Ce n’est pas un hasard si ce morceau se défragmenta à ma tronche dans ma certitude d’avoir toujours connu ce sentiment sur le bout des ongles rongés malgré les presque douze ans qui nous séparaient. Pas de conditionnement, pas d’influence notoire, juste la musique et moi, en tête à tête. La preuve de la force symbolique et fédératrice de ce titre, de son actuelle intemporalité et de mon tout premier pas dans l’infini du ressenti sonore universel. La genèse d’une existence et celle de milliers d’autres.
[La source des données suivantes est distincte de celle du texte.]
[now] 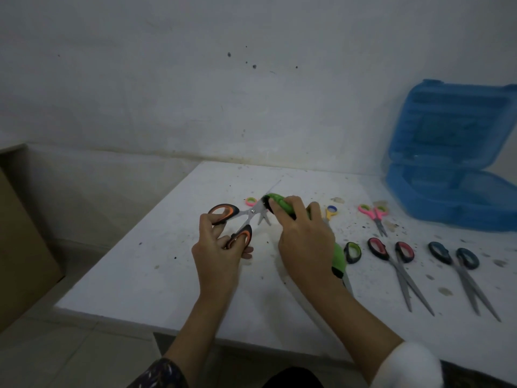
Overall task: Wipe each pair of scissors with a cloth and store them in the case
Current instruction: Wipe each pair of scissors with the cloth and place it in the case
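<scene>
The left grip (218, 252) holds opened orange scissors (252, 211); right grip (305, 239) clasps, seemingly, green cloth (279, 203).

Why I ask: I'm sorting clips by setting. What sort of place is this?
Likely a plain room in a home or small workroom; hard to say more. A scuffed white wall backs a stained white table, with a pale tiled floor and brown cardboard beside it.

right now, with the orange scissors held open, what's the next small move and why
Probably slide the green cloth along the blade it covers, toward the tip: the right hand grips it over that blade, and the left hand holds the orange scissors open by the handles.
</scene>
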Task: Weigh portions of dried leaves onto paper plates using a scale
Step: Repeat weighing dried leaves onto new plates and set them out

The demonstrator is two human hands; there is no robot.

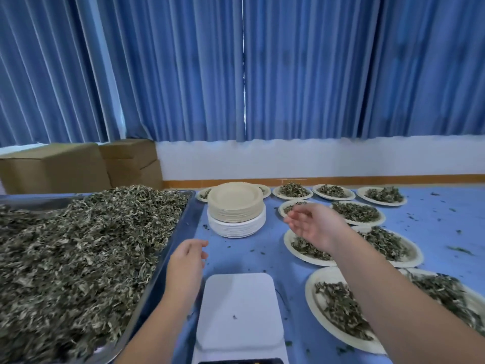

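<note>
Here, both hands hang over the blue table (433,227) holding nothing: the left hand (187,261), fingers loosely curled, sits between the tray (187,214) rim and the scale (238,311); the right hand (312,227), fingers relaxed and spread, hovers above the filled plates (309,292), near the plate stack (235,206). The scale stands at the near edge, one leaf fleck on its white top; the leaves (78,245) lie heaped in the tray at left, with smaller portions on the plates spread across the right; boxes (60,166) and curtains (315,69) stand behind.
</note>
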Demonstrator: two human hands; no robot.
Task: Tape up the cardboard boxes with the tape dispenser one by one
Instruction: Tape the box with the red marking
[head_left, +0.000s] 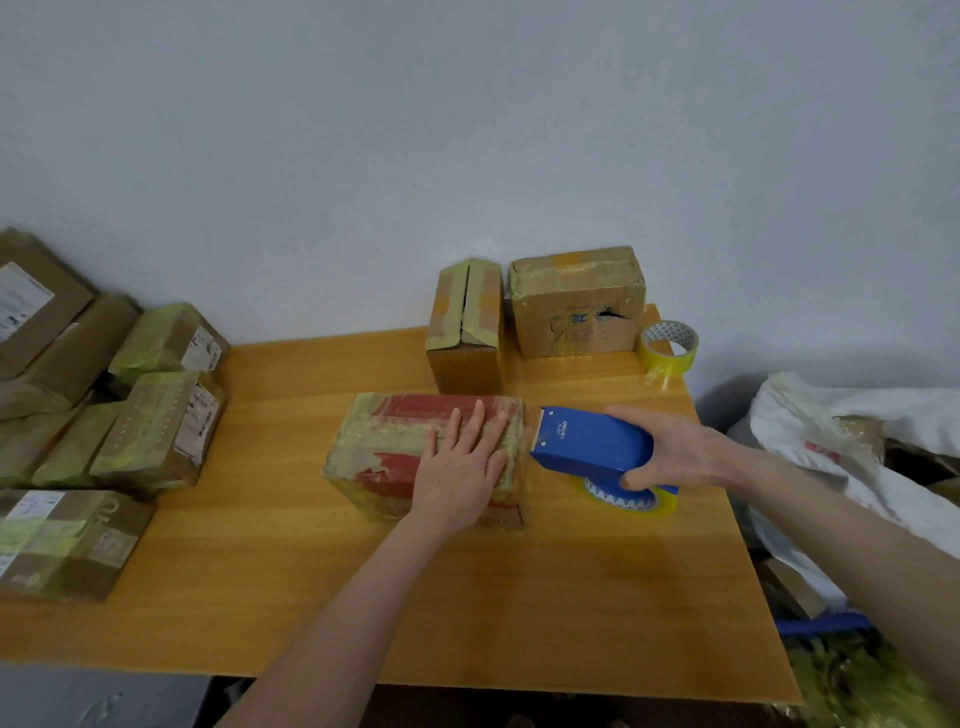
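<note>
A red-printed cardboard box (384, 457), wrapped in yellowish tape, lies flat on the bench (311, 571). The blue tape dispenser (587, 447), with its yellowish roll underneath, has its cutter end just beside the box's right edge. Behind stand a narrow box (465, 332) with a split top seam and a wider box (576, 306), torn and taped.

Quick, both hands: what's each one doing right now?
Left hand: open, flat on the red box.
Right hand: gripping the blue tape dispenser.

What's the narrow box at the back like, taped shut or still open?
Still open: the narrow box shows a dark gap between its top flaps, with no tape bridging it.
</note>
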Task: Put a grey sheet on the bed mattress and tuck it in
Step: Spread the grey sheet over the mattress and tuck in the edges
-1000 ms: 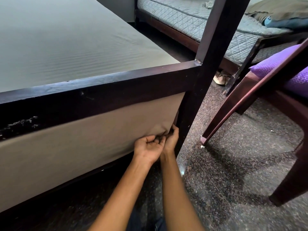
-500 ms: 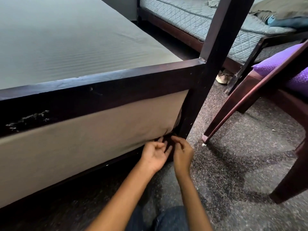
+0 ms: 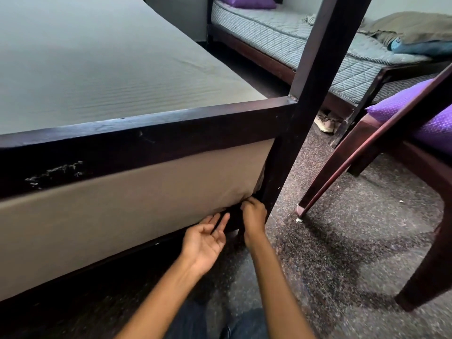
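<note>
Grey sheet (image 3: 102, 69) lies smooth across the top of the mattress (image 3: 110, 216) and runs taut down its near side, below the dark wooden rail (image 3: 146, 135), so the spreading looks done from here. What's left, by my read, is this bottom corner beside the bedpost (image 3: 288, 155), where the fabric bunches into a small fold just above the bed base.

Your right hand (image 3: 254, 217) is right on it, fingers (image 3: 247, 204) curled tight and, as far as I can make out, pinching that bunched corner of the sheet next to the post. Your left hand (image 3: 204, 242) hovers just beside it, palm up, fingers (image 3: 220, 221) straight and released, tips pointing at the dark gap under the mattress edge, holding nothing.

I can't see whether the far sides are tucked. Get that last fold pushed under and this corner should be finished.
</note>
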Action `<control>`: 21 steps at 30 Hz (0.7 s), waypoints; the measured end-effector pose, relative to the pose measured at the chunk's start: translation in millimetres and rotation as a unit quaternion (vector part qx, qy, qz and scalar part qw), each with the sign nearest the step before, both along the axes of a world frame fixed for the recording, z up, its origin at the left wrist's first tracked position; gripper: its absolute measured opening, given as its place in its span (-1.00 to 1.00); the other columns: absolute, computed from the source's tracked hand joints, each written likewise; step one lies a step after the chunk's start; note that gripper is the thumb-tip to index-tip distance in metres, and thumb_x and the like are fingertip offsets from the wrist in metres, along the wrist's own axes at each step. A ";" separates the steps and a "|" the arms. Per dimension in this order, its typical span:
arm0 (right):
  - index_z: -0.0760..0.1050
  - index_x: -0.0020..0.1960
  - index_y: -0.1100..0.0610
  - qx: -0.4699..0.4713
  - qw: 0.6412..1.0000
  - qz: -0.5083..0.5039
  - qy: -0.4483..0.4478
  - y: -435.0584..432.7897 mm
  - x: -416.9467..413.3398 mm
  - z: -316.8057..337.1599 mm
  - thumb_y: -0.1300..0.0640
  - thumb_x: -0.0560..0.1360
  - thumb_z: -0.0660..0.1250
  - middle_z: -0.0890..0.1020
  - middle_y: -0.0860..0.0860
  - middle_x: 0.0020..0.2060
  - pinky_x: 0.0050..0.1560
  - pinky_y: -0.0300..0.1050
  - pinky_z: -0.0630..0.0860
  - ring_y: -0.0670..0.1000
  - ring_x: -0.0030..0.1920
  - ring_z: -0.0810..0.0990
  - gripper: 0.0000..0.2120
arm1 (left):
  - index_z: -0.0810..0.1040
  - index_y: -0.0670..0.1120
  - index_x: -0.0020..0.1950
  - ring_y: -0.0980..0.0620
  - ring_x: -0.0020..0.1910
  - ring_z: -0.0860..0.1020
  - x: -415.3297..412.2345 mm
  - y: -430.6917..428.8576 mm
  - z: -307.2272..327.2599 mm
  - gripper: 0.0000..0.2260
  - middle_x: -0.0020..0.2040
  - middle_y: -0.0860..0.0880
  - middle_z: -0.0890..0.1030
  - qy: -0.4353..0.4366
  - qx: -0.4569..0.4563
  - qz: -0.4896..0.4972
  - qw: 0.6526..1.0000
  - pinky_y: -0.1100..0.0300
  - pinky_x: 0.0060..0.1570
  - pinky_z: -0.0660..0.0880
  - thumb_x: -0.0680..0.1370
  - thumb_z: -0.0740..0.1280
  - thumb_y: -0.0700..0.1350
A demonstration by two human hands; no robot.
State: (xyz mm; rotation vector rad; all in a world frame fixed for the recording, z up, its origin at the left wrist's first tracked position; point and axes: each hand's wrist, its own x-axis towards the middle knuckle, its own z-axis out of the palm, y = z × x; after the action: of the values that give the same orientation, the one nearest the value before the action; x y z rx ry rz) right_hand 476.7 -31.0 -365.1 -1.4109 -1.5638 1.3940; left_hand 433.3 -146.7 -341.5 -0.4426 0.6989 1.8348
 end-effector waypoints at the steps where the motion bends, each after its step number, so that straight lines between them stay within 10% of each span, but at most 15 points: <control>1: 0.45 -0.40 0.07 -0.108 0.987 -0.029 0.116 -4.2 -4.5 6.5 0.31 0.32 0.11 0.44 0.03 -0.41 -0.20 -0.09 0.26 0.03 -0.27 0.37 -0.76 | 0.44 -0.20 0.11 -0.02 -0.18 0.66 -3.4 2.8 2.8 -0.68 0.14 -0.11 0.53 -0.037 0.017 0.013 0.999 0.36 -0.55 0.42 0.48 0.00 -0.40; 4: 0.26 -0.37 0.12 -0.344 0.847 -0.075 0.398 -5.2 -7.7 29.2 0.46 0.19 0.02 0.37 0.01 -0.52 -0.27 -0.17 0.26 -0.03 -0.39 0.29 -0.75 | 0.44 -0.25 -0.07 0.04 -0.42 0.63 -6.8 14.2 10.5 -0.76 -0.18 -0.14 0.60 -0.095 0.055 0.028 0.994 0.39 -0.58 0.35 0.35 0.08 -0.39; 7: 0.23 -0.39 0.17 -0.391 0.764 -0.110 0.501 8.5 -9.1 39.3 0.43 0.10 -0.03 0.38 0.05 -0.55 -0.25 -0.15 0.32 -0.02 -0.40 0.28 -0.79 | 0.42 -0.26 -0.12 0.06 -0.48 0.59 -12.8 22.3 13.8 -0.76 -0.35 -0.14 0.60 -0.114 0.059 0.029 0.991 0.39 -0.59 0.33 0.30 0.06 -0.41; 17: 0.44 0.03 0.11 -0.278 0.886 -0.064 0.365 -15.2 -0.3 29.2 0.47 0.42 -0.01 0.49 0.08 -0.18 -0.10 -0.10 0.46 0.05 -0.24 0.48 -0.60 | 0.46 -0.29 0.04 -0.06 -0.21 0.66 -18.2 4.0 12.0 -0.72 -0.09 -0.19 0.63 0.028 -0.090 -0.113 0.989 0.39 -0.58 0.41 0.54 -0.02 -0.34; 21: 0.33 0.38 0.32 -0.132 0.921 -0.188 0.316 -26.2 6.3 20.1 0.52 0.47 0.03 0.48 0.12 0.25 0.24 -0.10 0.36 0.04 0.23 0.46 -0.50 | 0.53 -0.04 0.02 0.01 -0.04 0.57 -3.4 -5.0 3.4 -0.73 0.00 -0.02 0.60 0.312 -0.205 -0.166 0.913 0.23 -0.28 0.51 0.59 0.07 -0.28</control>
State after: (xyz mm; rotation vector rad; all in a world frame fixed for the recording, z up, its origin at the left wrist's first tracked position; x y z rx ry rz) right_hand 483.0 -57.1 -345.0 -1.1512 -0.6749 1.6330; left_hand 429.9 -151.7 -338.2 0.0228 1.5165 1.4897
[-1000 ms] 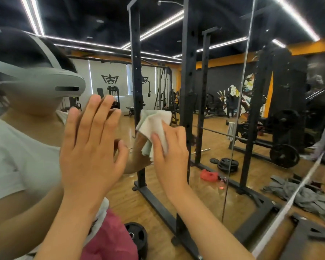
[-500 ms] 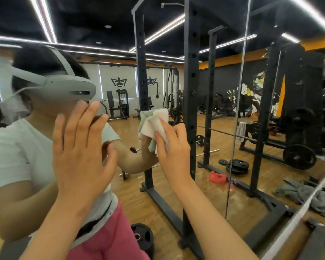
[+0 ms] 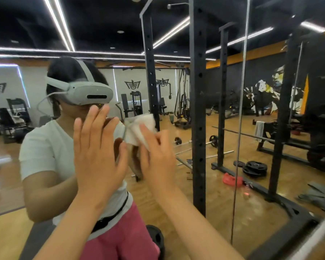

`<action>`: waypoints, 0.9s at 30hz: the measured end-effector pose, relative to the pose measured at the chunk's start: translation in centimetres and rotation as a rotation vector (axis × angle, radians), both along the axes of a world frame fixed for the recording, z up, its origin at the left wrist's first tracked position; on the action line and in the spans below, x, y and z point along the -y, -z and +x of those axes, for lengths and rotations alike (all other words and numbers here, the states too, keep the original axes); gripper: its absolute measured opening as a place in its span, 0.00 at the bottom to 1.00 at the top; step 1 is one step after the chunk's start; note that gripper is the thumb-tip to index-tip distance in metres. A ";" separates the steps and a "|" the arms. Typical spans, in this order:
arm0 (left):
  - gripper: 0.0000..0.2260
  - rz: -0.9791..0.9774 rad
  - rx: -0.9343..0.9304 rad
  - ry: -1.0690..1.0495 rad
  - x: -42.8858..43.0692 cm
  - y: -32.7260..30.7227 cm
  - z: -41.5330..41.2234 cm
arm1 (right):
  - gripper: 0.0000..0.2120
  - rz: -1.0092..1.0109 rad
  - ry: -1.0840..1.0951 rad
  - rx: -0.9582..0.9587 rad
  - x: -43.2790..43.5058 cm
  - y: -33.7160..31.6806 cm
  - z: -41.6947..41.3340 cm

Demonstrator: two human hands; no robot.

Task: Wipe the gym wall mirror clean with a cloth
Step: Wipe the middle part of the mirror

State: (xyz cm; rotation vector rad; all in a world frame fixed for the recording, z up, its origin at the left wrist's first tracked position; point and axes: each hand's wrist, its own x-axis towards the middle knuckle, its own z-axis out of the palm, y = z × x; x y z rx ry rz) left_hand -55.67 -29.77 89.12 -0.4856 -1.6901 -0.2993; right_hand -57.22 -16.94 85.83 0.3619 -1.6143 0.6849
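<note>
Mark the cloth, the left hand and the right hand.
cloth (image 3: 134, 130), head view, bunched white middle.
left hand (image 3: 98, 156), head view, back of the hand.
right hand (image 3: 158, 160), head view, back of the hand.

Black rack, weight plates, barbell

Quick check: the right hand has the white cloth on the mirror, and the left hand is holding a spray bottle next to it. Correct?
Not quite. The left hand holds no spray bottle: the head view shows it open, fingers straight, with nothing in it. The rest stands: the right hand has the white cloth on the mirror, with the left hand next to it.
</note>
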 end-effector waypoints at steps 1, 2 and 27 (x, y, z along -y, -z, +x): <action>0.21 0.020 -0.011 -0.014 -0.5 0.1 -0.2 | 0.16 0.051 -0.005 -0.024 0.1 -0.4 -0.1; 0.20 0.053 -0.026 -0.020 -1.1 0.2 -0.3 | 0.15 0.085 -0.003 -0.043 -0.2 -0.8 -0.3; 0.26 0.005 -0.097 -0.206 -11.5 2.1 -3.9 | 0.16 -0.347 -0.004 0.155 -14.3 2.4 -2.3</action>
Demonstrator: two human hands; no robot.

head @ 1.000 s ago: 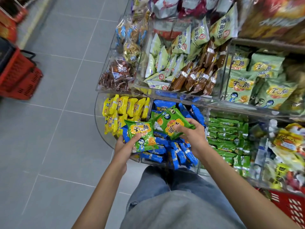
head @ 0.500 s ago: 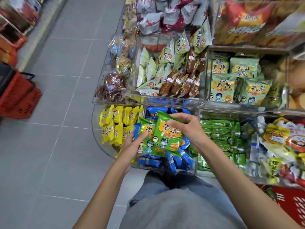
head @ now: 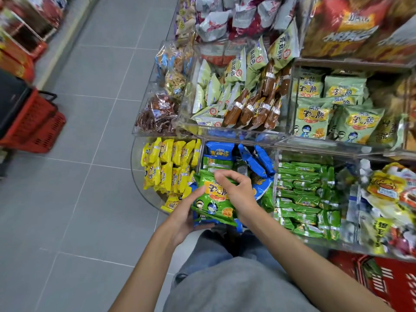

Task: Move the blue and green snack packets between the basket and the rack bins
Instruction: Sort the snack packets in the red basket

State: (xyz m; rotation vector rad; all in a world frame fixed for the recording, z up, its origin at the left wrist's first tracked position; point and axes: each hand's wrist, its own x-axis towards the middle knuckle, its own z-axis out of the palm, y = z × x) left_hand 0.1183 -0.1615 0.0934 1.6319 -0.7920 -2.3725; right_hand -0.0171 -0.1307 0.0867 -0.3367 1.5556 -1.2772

« - Ca va Geo ? entend-je à ma gauche.
- Tu crois que tu pourrais m’enregistrer le cd sur une cassette ce soir ?
- Oui si tu veux. »
Le morceau portait le nom de "Smells Like Teen Spirit". Le groupe Nirvana. Jamais entendu parler. Du moins, pas consciemment. Il me semble que la pub pour le best of se pavanait à la télé en ces temps reculés mais elle n’avait finalement aucun rapport avec l’arrivée de ce monolithe dans notre cercle d’amitié inaliénable. En regardant ce cercle aujourd’hui, épanoui et florissant comme jamais dans ses voluptés musicales et ses hautes sphères d‘écoute, il est clair que Nevermind trouve légitimement sa place de disque sacré au sommet de notre autel, bien qu’il ait pourtant perdu son charme au fil du temps et ne soit pas sorti de ma discothèque depuis quelques lustres, ayant ouvert la porte à trop de merveilles pour y retrouver cet impact qui toujours résonnera en nos mémoires.